2. Even to emphasize a comparative
Another common way we use the word even is when we are giving even more emphasis to a comparative adjective. Here we always put the even before the adjective. For example:
- That guy is even taller than Justin. (Justin is really tall)
- Rio de Janeiro is even more expensive than New York. (New York is expensive)
- Jazz music is good but reggae is even better. (better = comparative of good)
- Brazil is a hot country but Australia is even hotter.
When using even with an adjective in the negative form, we don’t use a comparative adjective. This way we use it in a negative form is more like the first example of even.
- Why are you wearing a jacket, it’s not even cold.
- Why are you in a hurry, we’re not even late.
3. How to use Even though / Even if
We use even though to show a contrast of two ideas and it is used for real situations. This is generally to explain that you are making an exception or that you unexpectedly like or do something.
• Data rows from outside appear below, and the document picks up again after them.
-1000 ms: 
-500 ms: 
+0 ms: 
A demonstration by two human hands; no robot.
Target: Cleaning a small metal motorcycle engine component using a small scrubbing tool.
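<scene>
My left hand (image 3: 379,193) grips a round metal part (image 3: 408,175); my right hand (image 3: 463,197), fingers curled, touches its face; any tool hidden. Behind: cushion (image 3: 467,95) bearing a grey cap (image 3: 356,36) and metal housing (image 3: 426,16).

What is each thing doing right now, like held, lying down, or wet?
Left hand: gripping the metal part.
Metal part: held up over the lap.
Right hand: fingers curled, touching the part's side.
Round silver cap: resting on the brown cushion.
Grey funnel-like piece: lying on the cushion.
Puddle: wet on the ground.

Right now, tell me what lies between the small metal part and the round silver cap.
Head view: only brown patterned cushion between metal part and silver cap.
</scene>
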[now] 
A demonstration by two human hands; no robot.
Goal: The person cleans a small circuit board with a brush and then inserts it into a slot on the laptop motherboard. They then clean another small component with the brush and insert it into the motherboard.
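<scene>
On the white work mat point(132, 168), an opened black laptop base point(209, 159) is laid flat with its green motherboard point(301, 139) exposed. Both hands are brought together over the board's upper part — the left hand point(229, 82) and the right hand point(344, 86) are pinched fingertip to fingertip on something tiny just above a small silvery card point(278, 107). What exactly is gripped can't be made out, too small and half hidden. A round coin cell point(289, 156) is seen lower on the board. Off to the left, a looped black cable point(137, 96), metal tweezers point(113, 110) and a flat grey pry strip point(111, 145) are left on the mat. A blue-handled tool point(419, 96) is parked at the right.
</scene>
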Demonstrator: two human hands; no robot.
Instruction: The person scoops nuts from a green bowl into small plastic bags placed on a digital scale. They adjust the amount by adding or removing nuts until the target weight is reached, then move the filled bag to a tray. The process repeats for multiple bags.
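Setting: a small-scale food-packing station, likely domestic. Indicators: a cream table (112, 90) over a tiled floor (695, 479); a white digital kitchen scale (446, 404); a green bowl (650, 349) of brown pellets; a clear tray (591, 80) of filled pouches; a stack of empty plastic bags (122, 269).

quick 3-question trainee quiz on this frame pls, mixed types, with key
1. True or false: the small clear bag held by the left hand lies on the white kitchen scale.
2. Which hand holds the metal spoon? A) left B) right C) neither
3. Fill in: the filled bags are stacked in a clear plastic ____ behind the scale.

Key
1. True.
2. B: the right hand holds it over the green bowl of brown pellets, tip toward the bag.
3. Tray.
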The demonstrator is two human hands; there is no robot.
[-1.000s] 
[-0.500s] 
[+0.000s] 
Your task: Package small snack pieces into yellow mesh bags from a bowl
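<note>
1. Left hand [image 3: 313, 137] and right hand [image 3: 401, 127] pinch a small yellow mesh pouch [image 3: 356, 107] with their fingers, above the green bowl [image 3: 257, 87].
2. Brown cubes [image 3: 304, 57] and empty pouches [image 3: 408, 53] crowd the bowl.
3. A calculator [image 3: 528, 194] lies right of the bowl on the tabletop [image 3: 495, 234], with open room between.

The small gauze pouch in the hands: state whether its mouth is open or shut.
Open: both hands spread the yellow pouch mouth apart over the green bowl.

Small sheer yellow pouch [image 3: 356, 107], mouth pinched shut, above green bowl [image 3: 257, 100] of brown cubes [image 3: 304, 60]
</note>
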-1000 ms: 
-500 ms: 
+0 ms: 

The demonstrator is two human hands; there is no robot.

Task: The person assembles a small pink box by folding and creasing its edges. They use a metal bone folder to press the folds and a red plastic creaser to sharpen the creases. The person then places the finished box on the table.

For example:
- Even though I don’t like country music, this song is really cool.
- Even though it’s raining, I’m going to go for a run.
We can also use even though in the middle of the phrase.
- He’s really punctual, even though he’s lazy.
- She’s not a mum, even though she loves children.
Even if is always used in a conditional conjugating, which you can learn more about in this Real Life English video lesson. Just like even though, we use even if to show a contrast if ideas, but in a hypothetical situation. For example:
- Even if I liked country music, I wouldn’t go to the show. (hypothetical, I don’t like country music)
- Even if I had a car, I wouldn’t drive to work because of all the traffic. (I don’t have a car)
And again, we can use it in the middle of the phrase.
- I’m going to go for a run this afternoon, even if it’s raining. (it might not be raining)
- She is going to travel this holiday, even if she doesn’t have any money.
4. Even meaning fair or balanced
You will hear the word even a lot in sport to say that both teams, or players, have the same score.
- Barcelona has just scored another goal and now the game is even, 1 to 1. (used as an adjective)
- Ronaldinho just kicked a goal and evened the game. (used as a verb)
- This is going to be a great game because the teams are very even. (both teams have equally good players)
5. Even numbers
And last but not least (still important), even numbers are all numbers that are multipliable by two. For example:
- 2, 4, 6, 8, 10, … (even numbers)
- 1, 3, 5, 7, 9, … (odd numbers)
So, as you can see, even is a very versatile word in English and knowing how to use it in all these different ways can add a lot to your vocabulary.